Cofer, 46, has spent almost half his life in incarceration. He is nearly two decades into his two concurrent life sentences — received for two separate murders he committed during a period of his life associated with drugs. When asked to describe what life is like living inside the state’s only maximum-security prison, Cofer was direct in his assessment.
“When you’re put in an environment where everything is concrete and steel and is designed specifically to contain and secure you, it can be a very dehumanizing experience,” he said.
But Cofer said things are currently changing at the Oregon State Penitentiary, and the catalyst for that change is a single Japanese garden five years in the making. Cofer and other advocates of the garden are hopeful its creation can help spur a cultural shift not only at the penitentiary, but also in other correctional facilities across the country.

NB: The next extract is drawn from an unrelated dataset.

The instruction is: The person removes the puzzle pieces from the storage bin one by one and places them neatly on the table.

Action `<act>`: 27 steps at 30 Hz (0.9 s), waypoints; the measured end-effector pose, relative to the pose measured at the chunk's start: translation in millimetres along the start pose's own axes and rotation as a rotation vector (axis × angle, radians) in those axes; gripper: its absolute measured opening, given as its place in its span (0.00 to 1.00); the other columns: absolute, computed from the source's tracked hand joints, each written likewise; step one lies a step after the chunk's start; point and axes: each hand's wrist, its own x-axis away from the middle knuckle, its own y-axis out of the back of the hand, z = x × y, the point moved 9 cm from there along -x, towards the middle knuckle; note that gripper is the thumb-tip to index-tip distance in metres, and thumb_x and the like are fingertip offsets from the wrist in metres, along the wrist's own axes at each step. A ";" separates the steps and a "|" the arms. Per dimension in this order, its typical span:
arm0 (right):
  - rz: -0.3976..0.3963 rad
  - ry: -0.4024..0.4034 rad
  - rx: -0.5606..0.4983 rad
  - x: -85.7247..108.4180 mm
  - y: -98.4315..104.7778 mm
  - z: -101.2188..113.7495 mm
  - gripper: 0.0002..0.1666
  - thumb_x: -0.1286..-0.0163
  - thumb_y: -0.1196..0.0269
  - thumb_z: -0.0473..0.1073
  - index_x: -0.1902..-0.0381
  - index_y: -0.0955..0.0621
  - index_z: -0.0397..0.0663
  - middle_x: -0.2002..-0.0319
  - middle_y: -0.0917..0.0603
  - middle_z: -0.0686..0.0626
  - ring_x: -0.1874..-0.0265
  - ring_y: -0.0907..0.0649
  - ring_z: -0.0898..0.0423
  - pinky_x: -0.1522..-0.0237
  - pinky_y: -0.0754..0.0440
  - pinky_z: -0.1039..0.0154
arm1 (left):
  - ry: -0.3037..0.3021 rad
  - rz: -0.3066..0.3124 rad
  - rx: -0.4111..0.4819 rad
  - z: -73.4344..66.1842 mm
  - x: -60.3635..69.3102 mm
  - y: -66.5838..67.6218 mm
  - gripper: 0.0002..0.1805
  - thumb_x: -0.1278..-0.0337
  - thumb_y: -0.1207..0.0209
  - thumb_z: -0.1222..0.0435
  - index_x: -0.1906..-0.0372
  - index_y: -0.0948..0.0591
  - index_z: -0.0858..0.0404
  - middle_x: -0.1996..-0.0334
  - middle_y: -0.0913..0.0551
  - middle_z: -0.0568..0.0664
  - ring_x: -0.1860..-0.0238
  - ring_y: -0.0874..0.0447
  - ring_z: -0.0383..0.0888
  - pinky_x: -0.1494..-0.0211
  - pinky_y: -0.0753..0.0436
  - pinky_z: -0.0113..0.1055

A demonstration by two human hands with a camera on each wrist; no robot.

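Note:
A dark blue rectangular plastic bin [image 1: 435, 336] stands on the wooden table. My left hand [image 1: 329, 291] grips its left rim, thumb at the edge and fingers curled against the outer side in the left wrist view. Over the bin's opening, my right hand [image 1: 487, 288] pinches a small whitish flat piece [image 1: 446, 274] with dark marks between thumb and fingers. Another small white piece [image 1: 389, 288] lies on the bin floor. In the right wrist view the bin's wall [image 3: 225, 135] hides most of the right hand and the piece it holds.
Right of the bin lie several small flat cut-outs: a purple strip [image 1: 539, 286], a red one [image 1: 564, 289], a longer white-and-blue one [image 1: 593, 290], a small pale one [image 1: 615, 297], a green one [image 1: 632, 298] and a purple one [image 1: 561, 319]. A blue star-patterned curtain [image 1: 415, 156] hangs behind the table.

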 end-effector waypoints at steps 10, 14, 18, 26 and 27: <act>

Since 2015, Cofer and other members of the Asian Pacific Family Club — a sanctioned club made up of adults in custody at OSP — have been working with noted Japanese landscape designer Hoichi Kurisu and other community partners to bring a Japanese healing garden to the facility.
Advocates for the project believe bringing nature to OSP will help improve the quality of life not only for those who are incarcerated but also for those who work there, by helping create a sense of normalcy inside the facility.
“Ninety-five percent of our population are going to be released to society someday and be our neighbors,” OSP Superintendent Brandon Kelly said. “So we have to prepare them for that transition. And how better to do that than try to normalize their environment inside a correctional setting.”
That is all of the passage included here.